--- DESCRIPTION OF THE TASK ---
Reproduce the records precisely. Omit every picture.

»»

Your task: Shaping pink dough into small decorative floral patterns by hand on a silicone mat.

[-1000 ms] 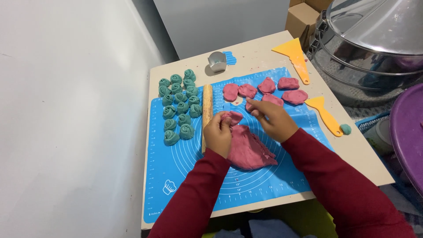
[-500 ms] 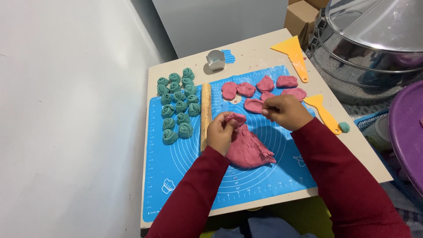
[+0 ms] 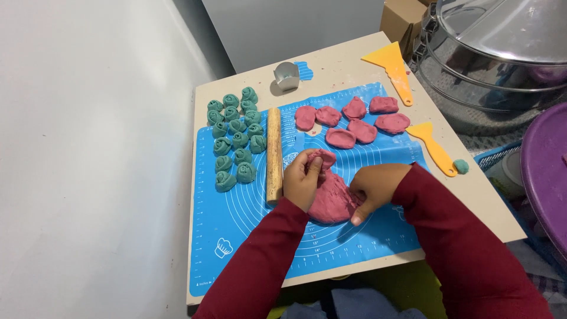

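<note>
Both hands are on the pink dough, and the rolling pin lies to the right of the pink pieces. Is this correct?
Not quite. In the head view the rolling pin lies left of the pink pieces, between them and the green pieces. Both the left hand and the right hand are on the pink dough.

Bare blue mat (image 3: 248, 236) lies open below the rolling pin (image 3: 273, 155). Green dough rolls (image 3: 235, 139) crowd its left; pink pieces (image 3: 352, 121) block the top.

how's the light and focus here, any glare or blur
Head view: soft, even light and sharp focus on the pink dough and both hands; short shadows beside the rolling pin; bright reflections on the glass lid; no motion blur visible.
</note>
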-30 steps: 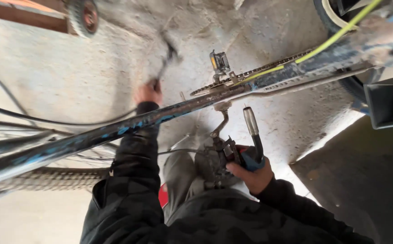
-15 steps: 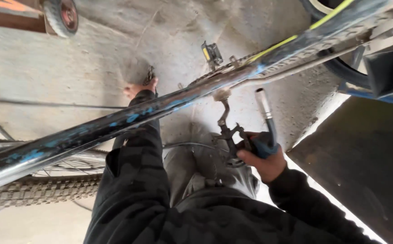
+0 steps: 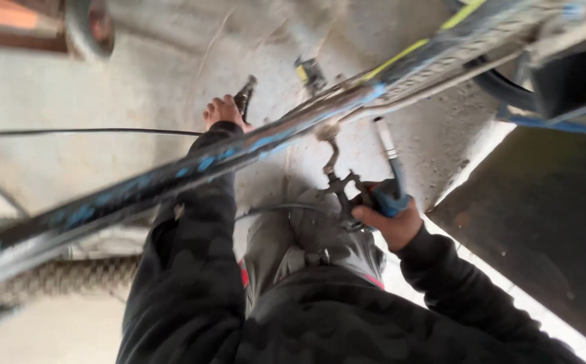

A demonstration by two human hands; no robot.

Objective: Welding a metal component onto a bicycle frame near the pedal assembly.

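Note:
My left hand (image 3: 222,111) reaches down past the bicycle frame tube (image 3: 171,175) toward the concrete floor, closed on a dark plier-like tool (image 3: 244,98). By my knees, my right hand (image 3: 391,222) grips a blue-handled tool with a metal shaft (image 3: 391,162) that points up at the tube. Right beside that hand is a metal brake-like part (image 3: 339,182), which hangs from the tube. The blurred tube runs across the view from lower left to upper right.
A knobbly tyre (image 3: 57,276) lies at the lower left, and a thin black cable (image 3: 91,132) runs in from the left. A small dark and yellow part (image 3: 310,71) rests on the floor. A dark slab (image 3: 542,222) fills the right, and a small wheel (image 3: 91,27) shows top left.
The view has tilted, so the frame tube sits steeper in it. My right hand and its tool have shifted a little to the right. My left hand stays low by the floor.

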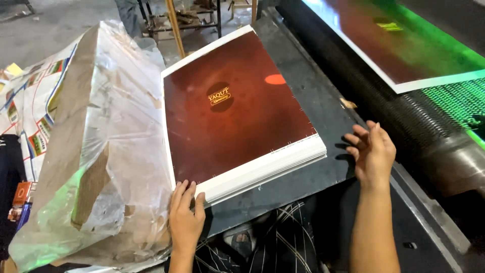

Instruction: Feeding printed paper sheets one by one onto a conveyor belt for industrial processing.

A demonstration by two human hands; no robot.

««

--- TASK ANSWER ---
Your task: Shaping pink dough into small decorative floral patterns by hand on a silicone mat.

[-1000 ms] 
[-500 ms] 
[+0 ms] 

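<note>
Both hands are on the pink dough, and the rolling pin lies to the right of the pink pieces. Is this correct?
Not quite. In the head view the rolling pin lies left of the pink pieces, between them and the green pieces. Both the left hand and the right hand are on the pink dough.

Bare blue mat (image 3: 248, 236) lies open below the rolling pin (image 3: 273, 155). Green dough rolls (image 3: 235, 139) crowd its left; pink pieces (image 3: 352, 121) block the top.

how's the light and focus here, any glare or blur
Head view: soft, even light and sharp focus on the pink dough and both hands; short shadows beside the rolling pin; bright reflections on the glass lid; no motion blur visible.
</note>
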-30 steps: 
-15 steps: 
+0 steps: 

A demonstration by two human hands; no robot.

Objective: Welding a metal component onto a bicycle frame near the pedal assembly.

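Note:
My left hand (image 3: 222,111) reaches down past the bicycle frame tube (image 3: 171,175) toward the concrete floor, closed on a dark plier-like tool (image 3: 244,98). By my knees, my right hand (image 3: 391,222) grips a blue-handled tool with a metal shaft (image 3: 391,162) that points up at the tube. Right beside that hand is a metal brake-like part (image 3: 339,182), which hangs from the tube. The blurred tube runs across the view from lower left to upper right.
A knobbly tyre (image 3: 57,276) lies at the lower left, and a thin black cable (image 3: 91,132) runs in from the left. A small dark and yellow part (image 3: 310,71) rests on the floor. A dark slab (image 3: 542,222) fills the right, and a small wheel (image 3: 91,27) shows top left.
The view has tilted, so the frame tube sits steeper in it. My right hand and its tool have shifted a little to the right. My left hand stays low by the floor.
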

Instruction: Feeding printed paper sheets one by one onto a conveyor belt for industrial processing.

A demonstration by two human hands; no robot.

This is the complete output for the exercise.